What sets “Reengineering the Corporation” apart is its ability to strike a perfect balance between theory and practice. The authors not only share their insights and experiences but also back them up with real-world examples and case studies, making the book a valuable resource for practitioners, managers, and leaders seeking tangible solutions and results.
Throughout the chapters, readers are encouraged to challenge the status quo, think creatively, and embrace an ongoing process of reinvention. Hammer and Champy stress the importance of continuous improvement and adaptability in an ever-evolving business environment.
Whether you are a seasoned executive, a budding entrepreneur, or a curious mind interested in the mechanics of successful organizational change, “Reengineering the Corporation” is a must-read. Its comprehensive and insightful approach to reengineering will inspire and guide you in your quest for transforming business processes and driving sustainable growth and success.
Reengineering the Corporation: Chapter Wise Summary
Chapter 1: Introduction to Reengineering
In the first chapter of “Reengineering the Corporation“, authors Michael Hammer and James A. Champy introduce the concept of reengineering, which involves fundamentally rethinking and redesigning business processes to achieve dramatic improvements in performance. They argue that traditional approaches to improving business processes are no longer sufficient, and instead advocate for a radical approach that challenges the status quo. The authors also discuss the importance of understanding the company’s core processes and how reengineering can enable organizations to achieve competitive advantage.

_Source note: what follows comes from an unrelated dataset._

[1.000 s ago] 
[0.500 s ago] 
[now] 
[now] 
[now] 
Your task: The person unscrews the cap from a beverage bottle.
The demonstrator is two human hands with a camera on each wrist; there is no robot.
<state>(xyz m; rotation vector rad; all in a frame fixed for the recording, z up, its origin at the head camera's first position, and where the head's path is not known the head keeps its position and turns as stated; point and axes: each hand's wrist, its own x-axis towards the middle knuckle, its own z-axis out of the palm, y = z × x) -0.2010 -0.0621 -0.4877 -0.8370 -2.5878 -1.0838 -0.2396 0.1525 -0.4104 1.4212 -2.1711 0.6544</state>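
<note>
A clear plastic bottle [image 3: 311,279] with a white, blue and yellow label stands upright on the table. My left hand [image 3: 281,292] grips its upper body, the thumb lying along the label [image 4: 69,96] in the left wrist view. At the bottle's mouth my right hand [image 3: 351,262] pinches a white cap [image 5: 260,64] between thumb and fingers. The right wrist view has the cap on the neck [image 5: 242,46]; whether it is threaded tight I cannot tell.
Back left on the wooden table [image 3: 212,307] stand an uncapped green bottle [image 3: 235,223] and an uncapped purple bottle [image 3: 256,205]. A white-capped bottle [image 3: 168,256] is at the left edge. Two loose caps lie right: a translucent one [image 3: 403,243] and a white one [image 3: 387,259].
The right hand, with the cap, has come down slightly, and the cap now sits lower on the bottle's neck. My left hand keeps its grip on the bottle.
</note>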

The authors start by stating, “Reengineering the Corporation is about starting over.” They argue that organizations need to fundamentally rethink and redesign their processes in order to achieve significant improvements in performance. They highlight the need to challenge the status quo and avoid simply making incremental changes.
Hammer and Champy provide the example of American Express, which reengineered its travel expense reimbursement process. By eliminating unnecessary steps and automating certain tasks, they were able to reduce the reimbursement time from four weeks to just four days. This example illustrates the potential impact that reengineering can have on business processes.
The authors emphasize the importance of understanding the organization’s core processes and focusing on end-to-end processes rather than individual tasks. They state, “Reengineering focuses on the entire process rather than on isolated tasks and individual jobs.” This shift in mindset is crucial for identifying areas of inefficiency and waste.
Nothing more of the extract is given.